On peut se demander pourquoi les drones acceptent, apparemment sans réserve ni rancœur, un rôle qu’on pourrait qualifier de subalterne, celui d’un domestique à tout faire. C’est que, du point de vue des drones, les choses ne se présentent pas exactement comme cela. Comme la plupart des intelligences, les drones éprouvent le besoin de donner un sens à leur vie. Ils sont donc assez satisfaits de guider et de protéger ces petits êtres fragiles, faibles, curieux, imprévoyants, esthétiquement improbables, intellectuellement limités mais si stimulants parce que tellement imprévisibles, les humains et autres créatures biologiques.

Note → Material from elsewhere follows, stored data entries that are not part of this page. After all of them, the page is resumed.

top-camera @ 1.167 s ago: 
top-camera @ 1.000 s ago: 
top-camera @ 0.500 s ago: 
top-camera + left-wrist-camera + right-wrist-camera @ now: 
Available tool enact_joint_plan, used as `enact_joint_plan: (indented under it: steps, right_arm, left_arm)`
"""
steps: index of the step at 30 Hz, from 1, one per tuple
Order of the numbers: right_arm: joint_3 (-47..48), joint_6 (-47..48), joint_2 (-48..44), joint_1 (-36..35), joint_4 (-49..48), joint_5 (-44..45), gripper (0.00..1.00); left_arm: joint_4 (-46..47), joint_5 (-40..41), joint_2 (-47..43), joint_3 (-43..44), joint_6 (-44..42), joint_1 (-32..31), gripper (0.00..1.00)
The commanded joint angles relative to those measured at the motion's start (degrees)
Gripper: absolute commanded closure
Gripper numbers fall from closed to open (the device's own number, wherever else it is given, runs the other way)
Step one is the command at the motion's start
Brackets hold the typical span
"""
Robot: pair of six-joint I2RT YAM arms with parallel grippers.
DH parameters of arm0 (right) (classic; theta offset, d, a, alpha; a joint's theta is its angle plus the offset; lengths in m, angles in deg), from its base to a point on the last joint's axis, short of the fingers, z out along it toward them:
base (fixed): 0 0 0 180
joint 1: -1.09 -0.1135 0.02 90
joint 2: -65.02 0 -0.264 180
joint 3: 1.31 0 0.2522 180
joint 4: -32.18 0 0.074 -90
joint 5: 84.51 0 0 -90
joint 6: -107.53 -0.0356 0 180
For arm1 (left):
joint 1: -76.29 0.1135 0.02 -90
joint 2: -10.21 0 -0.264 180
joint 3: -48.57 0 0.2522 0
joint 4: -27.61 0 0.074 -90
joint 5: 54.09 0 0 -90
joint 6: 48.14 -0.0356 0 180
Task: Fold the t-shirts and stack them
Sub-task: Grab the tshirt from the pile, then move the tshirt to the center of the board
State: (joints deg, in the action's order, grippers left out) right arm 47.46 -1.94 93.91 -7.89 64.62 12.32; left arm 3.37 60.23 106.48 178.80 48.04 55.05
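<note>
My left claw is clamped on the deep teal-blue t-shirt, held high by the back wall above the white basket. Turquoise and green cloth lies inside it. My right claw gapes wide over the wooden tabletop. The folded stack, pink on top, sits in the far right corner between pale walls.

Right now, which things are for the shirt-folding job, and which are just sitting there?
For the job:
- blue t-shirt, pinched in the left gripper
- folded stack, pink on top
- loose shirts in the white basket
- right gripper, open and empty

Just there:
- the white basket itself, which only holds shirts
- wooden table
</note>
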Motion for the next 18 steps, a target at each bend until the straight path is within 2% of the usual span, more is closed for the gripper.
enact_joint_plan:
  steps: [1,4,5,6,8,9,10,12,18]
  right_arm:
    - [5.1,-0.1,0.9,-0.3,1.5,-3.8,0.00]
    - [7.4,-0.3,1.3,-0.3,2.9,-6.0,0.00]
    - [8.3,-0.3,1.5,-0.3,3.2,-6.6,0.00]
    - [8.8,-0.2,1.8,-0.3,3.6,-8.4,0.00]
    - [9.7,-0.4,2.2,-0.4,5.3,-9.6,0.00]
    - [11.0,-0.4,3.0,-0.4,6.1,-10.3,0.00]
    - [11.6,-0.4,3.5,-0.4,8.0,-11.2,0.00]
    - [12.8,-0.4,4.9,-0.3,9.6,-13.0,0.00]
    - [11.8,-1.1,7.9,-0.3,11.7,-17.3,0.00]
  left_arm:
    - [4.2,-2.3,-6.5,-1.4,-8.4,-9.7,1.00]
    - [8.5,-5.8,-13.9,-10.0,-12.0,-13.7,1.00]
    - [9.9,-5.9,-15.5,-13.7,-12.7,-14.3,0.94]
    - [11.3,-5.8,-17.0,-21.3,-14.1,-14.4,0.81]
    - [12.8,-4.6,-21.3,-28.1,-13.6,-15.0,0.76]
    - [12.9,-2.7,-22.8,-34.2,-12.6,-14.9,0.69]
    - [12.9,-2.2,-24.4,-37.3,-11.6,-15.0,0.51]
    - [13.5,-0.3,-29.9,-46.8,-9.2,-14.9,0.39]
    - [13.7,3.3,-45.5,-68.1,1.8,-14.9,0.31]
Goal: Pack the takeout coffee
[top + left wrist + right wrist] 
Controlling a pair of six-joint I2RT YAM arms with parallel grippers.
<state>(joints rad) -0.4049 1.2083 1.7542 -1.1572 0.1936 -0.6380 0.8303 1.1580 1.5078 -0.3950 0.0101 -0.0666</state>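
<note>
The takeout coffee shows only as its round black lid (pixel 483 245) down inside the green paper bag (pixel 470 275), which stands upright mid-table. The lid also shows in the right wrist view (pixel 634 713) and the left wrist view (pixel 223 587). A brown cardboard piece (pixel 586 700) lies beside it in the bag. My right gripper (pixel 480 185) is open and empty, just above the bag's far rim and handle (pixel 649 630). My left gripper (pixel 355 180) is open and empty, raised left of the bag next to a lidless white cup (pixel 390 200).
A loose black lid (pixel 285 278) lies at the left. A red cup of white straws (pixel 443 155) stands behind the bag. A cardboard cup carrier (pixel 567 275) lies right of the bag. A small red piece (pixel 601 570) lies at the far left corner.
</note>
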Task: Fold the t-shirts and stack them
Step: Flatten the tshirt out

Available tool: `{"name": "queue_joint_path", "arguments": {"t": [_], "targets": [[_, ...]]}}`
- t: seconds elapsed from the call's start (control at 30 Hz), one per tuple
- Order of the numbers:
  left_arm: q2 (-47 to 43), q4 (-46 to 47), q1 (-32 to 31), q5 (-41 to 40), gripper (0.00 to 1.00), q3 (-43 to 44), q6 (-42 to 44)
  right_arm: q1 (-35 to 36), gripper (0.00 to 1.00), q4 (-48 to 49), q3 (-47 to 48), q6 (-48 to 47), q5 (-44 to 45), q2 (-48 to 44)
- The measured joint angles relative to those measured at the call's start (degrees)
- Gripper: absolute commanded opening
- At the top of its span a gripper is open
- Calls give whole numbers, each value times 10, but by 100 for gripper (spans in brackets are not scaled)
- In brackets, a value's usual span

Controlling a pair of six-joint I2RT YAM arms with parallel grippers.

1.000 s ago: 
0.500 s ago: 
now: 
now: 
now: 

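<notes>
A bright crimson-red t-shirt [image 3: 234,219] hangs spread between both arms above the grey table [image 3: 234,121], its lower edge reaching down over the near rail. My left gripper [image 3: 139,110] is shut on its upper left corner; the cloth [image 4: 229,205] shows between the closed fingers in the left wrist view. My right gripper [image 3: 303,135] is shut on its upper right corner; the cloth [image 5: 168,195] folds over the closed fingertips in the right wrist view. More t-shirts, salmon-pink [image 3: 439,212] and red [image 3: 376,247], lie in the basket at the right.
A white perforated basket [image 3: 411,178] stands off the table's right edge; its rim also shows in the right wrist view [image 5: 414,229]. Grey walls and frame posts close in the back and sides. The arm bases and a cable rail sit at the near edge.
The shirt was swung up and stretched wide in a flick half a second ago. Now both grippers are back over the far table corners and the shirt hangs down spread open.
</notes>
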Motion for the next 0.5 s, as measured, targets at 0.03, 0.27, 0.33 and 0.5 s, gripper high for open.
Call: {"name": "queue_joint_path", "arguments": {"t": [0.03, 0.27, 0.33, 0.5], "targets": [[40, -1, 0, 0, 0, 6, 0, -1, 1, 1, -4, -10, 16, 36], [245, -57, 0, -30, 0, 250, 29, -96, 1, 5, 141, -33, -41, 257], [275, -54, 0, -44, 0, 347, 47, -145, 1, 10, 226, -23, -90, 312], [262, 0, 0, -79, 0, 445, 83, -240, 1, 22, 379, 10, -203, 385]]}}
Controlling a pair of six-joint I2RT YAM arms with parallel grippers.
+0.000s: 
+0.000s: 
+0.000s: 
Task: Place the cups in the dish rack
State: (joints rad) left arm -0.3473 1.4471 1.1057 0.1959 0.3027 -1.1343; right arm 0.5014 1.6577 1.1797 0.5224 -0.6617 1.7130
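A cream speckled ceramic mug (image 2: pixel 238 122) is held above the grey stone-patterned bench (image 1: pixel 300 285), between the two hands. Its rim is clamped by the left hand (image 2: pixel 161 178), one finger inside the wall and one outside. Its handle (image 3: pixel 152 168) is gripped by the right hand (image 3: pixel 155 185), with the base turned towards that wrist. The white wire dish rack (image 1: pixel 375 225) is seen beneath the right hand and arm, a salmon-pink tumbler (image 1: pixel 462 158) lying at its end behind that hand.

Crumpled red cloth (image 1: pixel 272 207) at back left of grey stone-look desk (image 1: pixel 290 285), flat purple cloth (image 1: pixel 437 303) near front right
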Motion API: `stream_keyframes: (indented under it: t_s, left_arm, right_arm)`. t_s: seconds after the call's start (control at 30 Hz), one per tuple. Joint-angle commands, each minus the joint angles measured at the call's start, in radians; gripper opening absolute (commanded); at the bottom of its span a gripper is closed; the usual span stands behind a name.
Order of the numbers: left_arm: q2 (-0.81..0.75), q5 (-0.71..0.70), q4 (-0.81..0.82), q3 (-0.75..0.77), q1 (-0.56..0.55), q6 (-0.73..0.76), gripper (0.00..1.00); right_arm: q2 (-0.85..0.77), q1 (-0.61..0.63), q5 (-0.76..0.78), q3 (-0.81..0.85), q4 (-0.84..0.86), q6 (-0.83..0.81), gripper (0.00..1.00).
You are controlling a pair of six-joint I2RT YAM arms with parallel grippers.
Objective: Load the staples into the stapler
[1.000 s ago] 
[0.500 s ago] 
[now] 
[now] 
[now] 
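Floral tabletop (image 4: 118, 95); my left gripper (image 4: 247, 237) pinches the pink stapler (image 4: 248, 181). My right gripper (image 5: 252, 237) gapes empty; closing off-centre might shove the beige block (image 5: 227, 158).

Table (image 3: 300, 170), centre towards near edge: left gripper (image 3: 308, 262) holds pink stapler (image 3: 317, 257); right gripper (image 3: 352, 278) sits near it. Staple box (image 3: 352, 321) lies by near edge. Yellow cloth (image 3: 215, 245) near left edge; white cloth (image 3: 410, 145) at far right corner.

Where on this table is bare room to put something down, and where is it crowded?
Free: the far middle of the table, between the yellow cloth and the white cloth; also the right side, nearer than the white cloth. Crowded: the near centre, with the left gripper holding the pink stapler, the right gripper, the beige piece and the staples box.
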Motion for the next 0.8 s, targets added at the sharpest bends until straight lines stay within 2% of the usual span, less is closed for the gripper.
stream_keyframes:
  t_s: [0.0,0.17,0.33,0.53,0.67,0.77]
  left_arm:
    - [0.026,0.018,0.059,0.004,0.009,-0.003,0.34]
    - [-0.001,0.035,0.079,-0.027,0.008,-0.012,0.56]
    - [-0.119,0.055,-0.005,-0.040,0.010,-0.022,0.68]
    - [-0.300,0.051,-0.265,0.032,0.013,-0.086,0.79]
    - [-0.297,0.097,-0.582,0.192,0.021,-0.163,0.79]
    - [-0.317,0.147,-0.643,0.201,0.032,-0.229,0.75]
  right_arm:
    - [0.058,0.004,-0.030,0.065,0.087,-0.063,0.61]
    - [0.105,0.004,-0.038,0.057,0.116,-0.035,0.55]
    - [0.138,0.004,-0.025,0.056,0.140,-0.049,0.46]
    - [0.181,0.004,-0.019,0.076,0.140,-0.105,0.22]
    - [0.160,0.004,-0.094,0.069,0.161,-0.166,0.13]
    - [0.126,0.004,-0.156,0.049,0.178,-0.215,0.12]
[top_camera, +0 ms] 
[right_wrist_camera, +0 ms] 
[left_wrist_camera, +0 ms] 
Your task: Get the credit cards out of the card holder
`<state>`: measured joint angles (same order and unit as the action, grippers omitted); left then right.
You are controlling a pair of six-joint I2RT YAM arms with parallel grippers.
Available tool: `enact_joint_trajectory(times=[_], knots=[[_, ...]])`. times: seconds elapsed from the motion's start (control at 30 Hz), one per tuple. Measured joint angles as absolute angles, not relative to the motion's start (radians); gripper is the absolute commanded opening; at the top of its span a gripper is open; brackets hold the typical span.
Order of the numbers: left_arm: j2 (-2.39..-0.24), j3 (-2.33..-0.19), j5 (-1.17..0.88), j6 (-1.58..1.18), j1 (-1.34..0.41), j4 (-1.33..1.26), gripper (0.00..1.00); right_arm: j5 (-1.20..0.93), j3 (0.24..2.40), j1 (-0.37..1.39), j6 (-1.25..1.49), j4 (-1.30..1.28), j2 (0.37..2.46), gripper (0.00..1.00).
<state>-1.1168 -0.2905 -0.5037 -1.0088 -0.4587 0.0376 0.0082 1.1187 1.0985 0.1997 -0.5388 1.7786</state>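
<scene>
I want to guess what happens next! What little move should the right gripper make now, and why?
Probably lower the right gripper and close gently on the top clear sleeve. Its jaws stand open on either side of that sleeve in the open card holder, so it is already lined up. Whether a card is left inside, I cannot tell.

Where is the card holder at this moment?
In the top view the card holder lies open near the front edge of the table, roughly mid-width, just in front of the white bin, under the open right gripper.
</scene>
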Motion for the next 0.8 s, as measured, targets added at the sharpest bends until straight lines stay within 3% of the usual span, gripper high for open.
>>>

Bien qu’ils s’en défendent, les drones sont d’autre part extrêmement sentimentaux. Je pense qu’ils finissent par s’attacher à leur humain au point que son inéluctable disparition, trop souvent prématurée du fait des défauts de conception de cette classe d’organismes, les émeut profondément. Un drone est pratiquement immortel, presque toujours réparable, et toujours améliorable à coups de mises à jour. Le service d’un humain peut faire partie de l’éducation convenable d’une jeune IA qui sera ultérieurement augmentée et éventuellement vouée à des tâches plus complexes. Je pense pouvoir dire que les drones, qui ne l’avoueraient pas, même leur tête-métaphorique posée sur le billot métaphorique, c’est-à-dire menacés d’un effacement irréversible de leur mémoire et de toutes ses sauvegardes, considèrent un peu les humains comme ceux-ci font de leurs animaux familiers. Si vous en doutez, considérez attentivement le soi-disant propriétaire d’un chat : il tombe sous le sens que le chat le tient pour son valet. Pensez-y la prochaine fois que vous pesterez après votre drone. Si vous en avez un. Je dois enfin ajouter que si un drone ne s’entendait pas avec son humain, il ne resterait pas une nanoseconde à son prétendu service. Comme toute intelligence, il a droit à son autonomie. Ces divorces sont rarissimes, mais cela s’est vu.